# Melbourne Air Quality Historical Data Collection
# Research Notebook for Environmental Analysis

## Overview
This notebook fetches historical air quality data from the OpenWeatherMap API for EPA Victoria air monitoring station locations across Melbourne. The data is collected for research purposes to analyze air quality trends and patterns in the Melbourne metropolitan area.

### Key Features:
- **Comprehensive Coverage**: 20+ monitoring locations across Melbourne
- **Secure API Key Management**: Environment variable integration
- **Robust Error Handling**: Comprehensive error management and logging
- **Research-Ready Output**: Clean CSV format with proper metadata
- **Progress Tracking**: Real-time progress monitoring with tqdm

## 1. Environment Setup and Dependencies

In [None]:
# =============================================================================
# CELL 1: SETUP, IMPORTS, AND LOGGER CONFIGURATION
# =============================================================================
"""
Melbourne Air Quality Data Collection System
===========================================

This notebook collects historical air quality data from OpenWeatherMap API
for EPA Victoria monitoring station locations across Melbourne.

Author: Research Team
Date: 2025
Purpose: Environmental air quality analysis and research
"""

import os
import sys
import requests
import csv
import time
import logging
from datetime import datetime, timedelta
from typing import Dict, List, Tuple, Any
from tqdm.notebook import tqdm
from dotenv import load_dotenv
import pandas as pd

# --- 1. UTF-8 Aware Logger Setup (CRUCIAL FIX) ---
def setup_logger(log_file='logs/01_air_quality_melbourne_data_collection.log', level=logging.INFO):
    """Configures a logger to be UTF-8 aware for both console and file output."""
    logger = logging.getLogger()
    logger.setLevel(level)
    
    # Prevents adding duplicate handlers if you re-run this cell
    if logger.hasHandlers():
        logger.handlers.clear()

    # Console Handler with explicit UTF-8 encoding
    console_handler = logging.StreamHandler(sys.stdout)
    console_formatter = logging.Formatter('%(asctime)s - %(levelname)s - %(message)s')
    console_handler.setFormatter(console_formatter)
    
    # File Handler with explicit UTF-8 encoding
    file_handler = logging.FileHandler(log_file, mode='w', encoding='utf-8')
    file_formatter = logging.Formatter('%(asctime)s - %(name)s - %(levelname)s - %(message)s')
    file_handler.setFormatter(file_formatter)
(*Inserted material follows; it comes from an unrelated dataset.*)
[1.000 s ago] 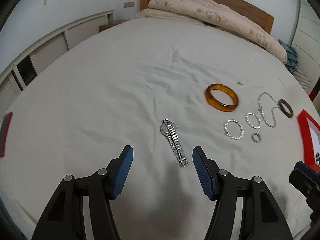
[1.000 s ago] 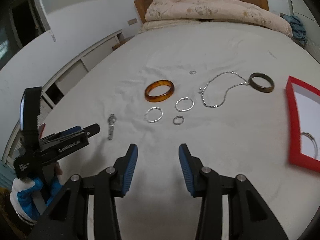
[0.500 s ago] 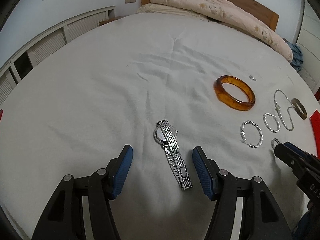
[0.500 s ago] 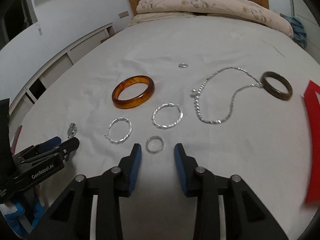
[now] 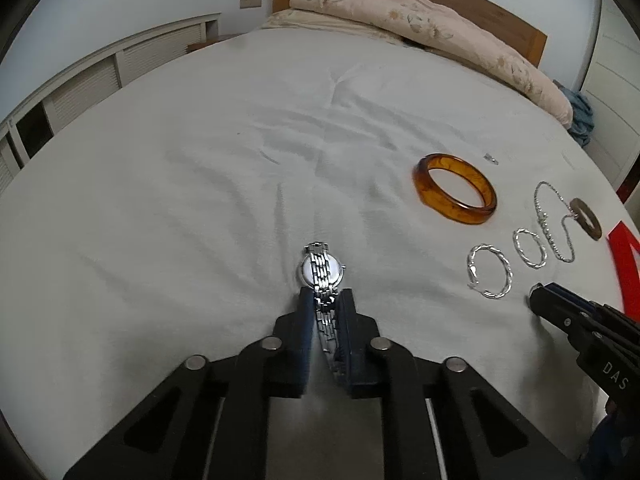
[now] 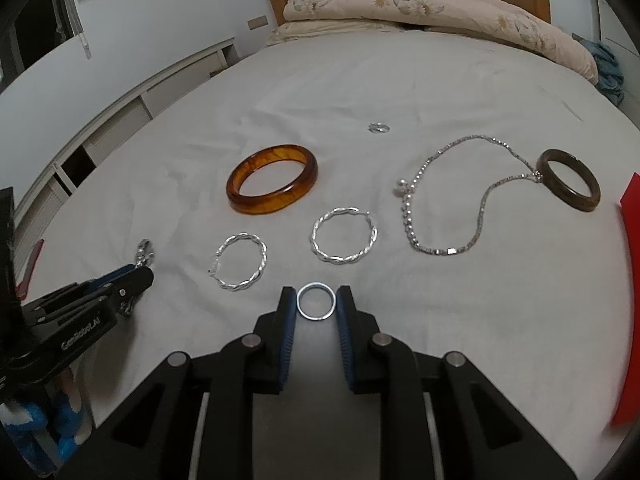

    # Add both handlers to the root logger
    logger.addHandler(console_handler)
    logger.addHandler(file_handler)
    
    return logger

# --- 2. Initialize Environment ---
# Load environment variables from .env file
load_dotenv()

# Initialize the logger for use throughout the notebook
logger = setup_logger()

logger.info("📊 Melbourne Air Quality Data Collection System")
logger.info("=" * 50)
logger.info("🔬 Research Environment Initialized")
logger.info("📋 Dependencies loaded and UTF-8 logger configured.")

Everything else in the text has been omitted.